3.5 Burden of Disease
Table 1 includes an approximate seizure frequency. All patients had seizures at least daily, and many had seizures multiple times per hour when in bright sunlight. At least 3 patients noted that seizures significantly interfered with class and homework. Five remarked that seizures prevented normal participation in recess, gym or outdoor activities; one patient frequently triggered seizures while swimming. Three children felt embarrassed by their seizures and most commented that peers questioned them about these events.
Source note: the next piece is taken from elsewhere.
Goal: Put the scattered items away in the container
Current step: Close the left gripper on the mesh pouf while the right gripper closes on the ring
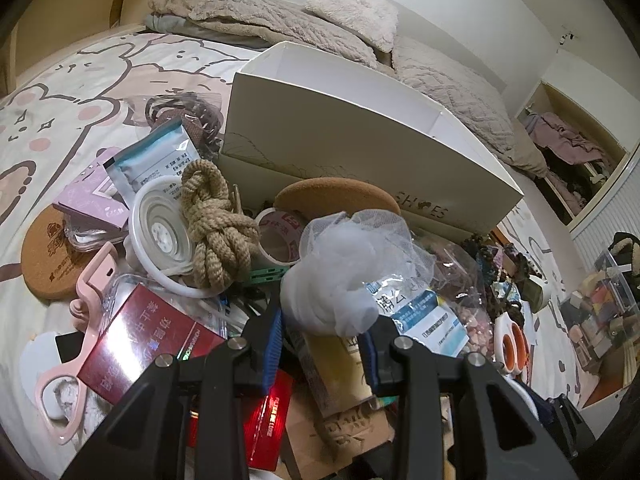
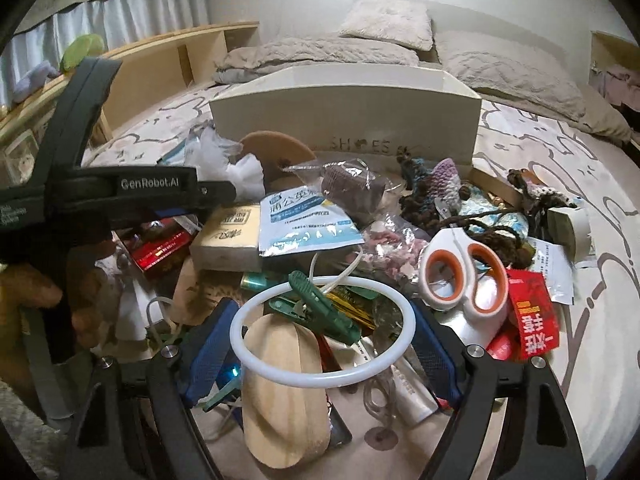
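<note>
Two grippers are over the pile on the bed, and the white shoe box (image 1: pixel 360 132) sits at the far side of the mess, open top up, so everything has to travel away from the person to land in it. From these angles I can't tell what's already inside.

The left gripper (image 1: pixel 326 334) looks clenched on the white mesh bath puff (image 1: pixel 344 268); the netting bulges up out of the blue pads, probably because it's soft and only squashes in the grip. It hangs just in front of the box's near wall, so I'd guess it goes in next.

The right gripper (image 2: pixel 324 344) is spread wide, its jaws either side of a white plastic ring (image 2: pixel 320 328) that lies over a green clip (image 2: pixel 320 300) and a wooden oval piece (image 2: pixel 280 392). Not pinching anything yet as far as I can see.

Still scattered: orange-handled scissors (image 2: pixel 464 276) to the right, a knotted rope (image 1: pixel 212 220) and a cork coaster (image 1: pixel 48 256) on the left, plus sachets and red packets all over
</note>
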`<state>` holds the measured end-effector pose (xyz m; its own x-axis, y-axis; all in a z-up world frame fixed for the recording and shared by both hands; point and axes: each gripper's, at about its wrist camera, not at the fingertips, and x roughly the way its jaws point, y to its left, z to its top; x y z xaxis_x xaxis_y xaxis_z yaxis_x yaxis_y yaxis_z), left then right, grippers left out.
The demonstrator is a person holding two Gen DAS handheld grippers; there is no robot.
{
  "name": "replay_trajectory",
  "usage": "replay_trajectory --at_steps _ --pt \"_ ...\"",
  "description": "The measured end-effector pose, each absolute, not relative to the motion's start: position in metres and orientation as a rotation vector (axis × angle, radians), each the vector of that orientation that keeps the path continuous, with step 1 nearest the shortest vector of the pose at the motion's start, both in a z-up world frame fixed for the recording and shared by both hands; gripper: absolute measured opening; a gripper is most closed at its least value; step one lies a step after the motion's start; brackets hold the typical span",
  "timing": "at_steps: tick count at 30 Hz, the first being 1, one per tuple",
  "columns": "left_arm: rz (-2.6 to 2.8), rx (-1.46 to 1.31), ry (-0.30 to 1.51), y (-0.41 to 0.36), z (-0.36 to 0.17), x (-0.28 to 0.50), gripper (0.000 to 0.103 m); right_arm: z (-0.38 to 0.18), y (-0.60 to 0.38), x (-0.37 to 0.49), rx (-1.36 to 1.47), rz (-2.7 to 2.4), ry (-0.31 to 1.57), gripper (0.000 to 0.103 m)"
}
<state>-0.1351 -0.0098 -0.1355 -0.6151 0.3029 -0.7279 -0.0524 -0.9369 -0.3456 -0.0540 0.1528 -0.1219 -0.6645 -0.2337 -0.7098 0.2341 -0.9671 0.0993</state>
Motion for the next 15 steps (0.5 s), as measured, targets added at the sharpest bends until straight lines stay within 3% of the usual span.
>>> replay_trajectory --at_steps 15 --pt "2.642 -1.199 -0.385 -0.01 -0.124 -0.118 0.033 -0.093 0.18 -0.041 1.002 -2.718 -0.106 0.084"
3.6 EEG Data without Medications
Ten patients had a total of eleven EEGs done without medication (summarized in Table 2). Nine studies were done to diagnose the disorder and two were done to follow-up after medications had been stopped. The background was normal for age in all studies except for intermittent right posterior focal slowing in one patient. All ten patients had generalized 3–4Hz spike wave discharges occurring in brief runs, usually with a bifrontal predominance; nine of the ten had multiple runs lasting longer than 3 seconds. Some patients had longer studies (i.e. ambulatory EEGs), and these patients clearly had more frequent and longer runs of spikes when outside. Eight patients had polyspikes or frontal fast activity. Hyperventilation in three of four studies elicited generalized spike or polyspike wave discharges. IPS led to a photoparoxysmal response in six of seven patients. Seven EEGs in six patients captured seizures with EM associated with an increase in frontal spike and polyspike wave activity lasting up to 8 seconds, with one patient having concomitant posterior polyspikes. For three of the four patients without tracings or full reports (not included in Table 2), the chart describes the unmedicated EEG as “abnormal” or abnormal due to “spike and wave complexes” or “photoparoxysmal response.”
TABLE 2. EEG Characteristics while not taking Seizure Medications.
This table shows characteristics of EEGs performed without seizure medication. Most of these EEGs were diagnostic EEGs while two were done after a medication wean. The EEG# (column 1) indicates the order of the EEGs, also accounting for EEGs described in Table 3. When reporting about seizures, +SI indicates that the patient was still able to elicit seizures in the sun while “.” indicates that the patient was not brought into sunlight for the EEG. Fragments are unilateral spikes/polyspikes that were felt to be unilateral manifestations of generalized discharges rather than true focal discharges. Patient 12 had two unmedicated EEGs (one at diagnosis and a second after weaning medications).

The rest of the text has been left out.